WORK ORDER -> Please set down the records below exactly as they appear.

....

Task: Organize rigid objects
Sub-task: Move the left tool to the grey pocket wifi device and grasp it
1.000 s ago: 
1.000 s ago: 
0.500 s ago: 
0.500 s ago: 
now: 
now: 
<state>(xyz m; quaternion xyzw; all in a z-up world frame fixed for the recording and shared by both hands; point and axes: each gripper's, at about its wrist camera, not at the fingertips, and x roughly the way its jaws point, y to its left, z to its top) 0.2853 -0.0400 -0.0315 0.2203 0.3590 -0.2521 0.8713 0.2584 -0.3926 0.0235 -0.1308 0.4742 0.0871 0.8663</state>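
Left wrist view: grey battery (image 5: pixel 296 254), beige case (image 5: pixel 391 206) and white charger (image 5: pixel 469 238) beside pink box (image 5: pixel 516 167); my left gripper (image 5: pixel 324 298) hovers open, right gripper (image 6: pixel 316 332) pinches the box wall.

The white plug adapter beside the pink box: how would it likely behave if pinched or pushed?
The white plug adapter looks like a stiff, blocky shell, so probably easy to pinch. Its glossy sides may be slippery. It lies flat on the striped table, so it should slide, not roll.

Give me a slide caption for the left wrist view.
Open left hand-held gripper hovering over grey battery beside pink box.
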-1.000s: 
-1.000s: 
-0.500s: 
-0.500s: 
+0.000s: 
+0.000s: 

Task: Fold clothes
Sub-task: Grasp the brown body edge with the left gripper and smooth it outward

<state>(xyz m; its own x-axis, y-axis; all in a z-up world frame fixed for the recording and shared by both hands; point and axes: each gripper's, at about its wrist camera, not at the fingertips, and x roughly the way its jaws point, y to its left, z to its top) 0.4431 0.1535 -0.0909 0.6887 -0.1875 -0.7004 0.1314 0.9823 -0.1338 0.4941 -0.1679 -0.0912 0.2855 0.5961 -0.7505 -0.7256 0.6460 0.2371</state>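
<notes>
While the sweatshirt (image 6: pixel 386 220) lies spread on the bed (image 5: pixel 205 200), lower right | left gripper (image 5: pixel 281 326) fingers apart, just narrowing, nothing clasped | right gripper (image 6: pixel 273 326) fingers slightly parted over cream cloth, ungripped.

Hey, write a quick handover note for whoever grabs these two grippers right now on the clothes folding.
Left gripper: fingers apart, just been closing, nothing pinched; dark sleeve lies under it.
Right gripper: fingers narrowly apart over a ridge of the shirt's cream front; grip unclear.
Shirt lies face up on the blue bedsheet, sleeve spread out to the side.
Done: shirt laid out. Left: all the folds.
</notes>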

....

WRITTEN ANSWER ->
Task: Organize rigid objects
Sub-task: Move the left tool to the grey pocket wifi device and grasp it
1.000 s ago: 
1.000 s ago: 
0.500 s ago: 
0.500 s ago: 
now: 
now: 
<state>(xyz m; quaternion xyzw; all in a z-up world frame fixed for the recording and shared by both hands; point and axes: each gripper's, at about its wrist camera, not at the fingertips, and x roughly the way its jaws point, y to its left, z to its top) 0.2853 -0.0400 -0.0315 0.2203 0.3590 -0.2521 0.8713 0.2584 -0.3926 0.0235 -0.1308 0.4742 0.0871 0.8663</state>
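Left wrist view: grey battery (image 5: pixel 296 254), beige case (image 5: pixel 391 206) and white charger (image 5: pixel 469 238) beside pink box (image 5: pixel 516 167); my left gripper (image 5: pixel 324 298) hovers open, right gripper (image 6: pixel 316 332) pinches the box wall.

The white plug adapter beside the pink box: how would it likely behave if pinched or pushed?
The white plug adapter looks like a stiff, blocky shell, so probably easy to pinch. Its glossy sides may be slippery. It lies flat on the striped table, so it should slide, not roll.

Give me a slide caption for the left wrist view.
Open left hand-held gripper hovering over grey battery beside pink box.
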-1.000s: 
-1.000s: 
-0.500s: 
-0.500s: 
+0.000s: 
+0.000s: 

Task: Fold clothes
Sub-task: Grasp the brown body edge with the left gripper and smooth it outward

<state>(xyz m; its own x-axis, y-axis; all in a z-up world frame fixed for the recording and shared by both hands; point and axes: each gripper's, at about its wrist camera, not at the fingertips, and x roughly the way its jaws point, y to its left, z to its top) 0.4431 0.1535 -0.0909 0.6887 -0.1875 -0.7004 0.1314 0.9823 -0.1338 0.4941 -0.1679 -0.0912 0.2855 0.5961 -0.7505 -0.7256 0.6460 0.2371</state>
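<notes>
While the sweatshirt (image 6: pixel 386 220) lies spread on the bed (image 5: pixel 205 200), lower right | left gripper (image 5: pixel 281 326) fingers apart, just narrowing, nothing clasped | right gripper (image 6: pixel 273 326) fingers slightly parted over cream cloth, ungripped.

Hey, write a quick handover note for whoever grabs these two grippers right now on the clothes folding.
Left gripper: fingers apart, just been closing, nothing pinched; dark sleeve lies under it.
Right gripper: fingers narrowly apart over a ridge of the shirt's cream front; grip unclear.
Shirt lies face up on the blue bedsheet, sleeve spread out to the side.
Done: shirt laid out. Left: all the folds.
</notes>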

As written, the answer is complete.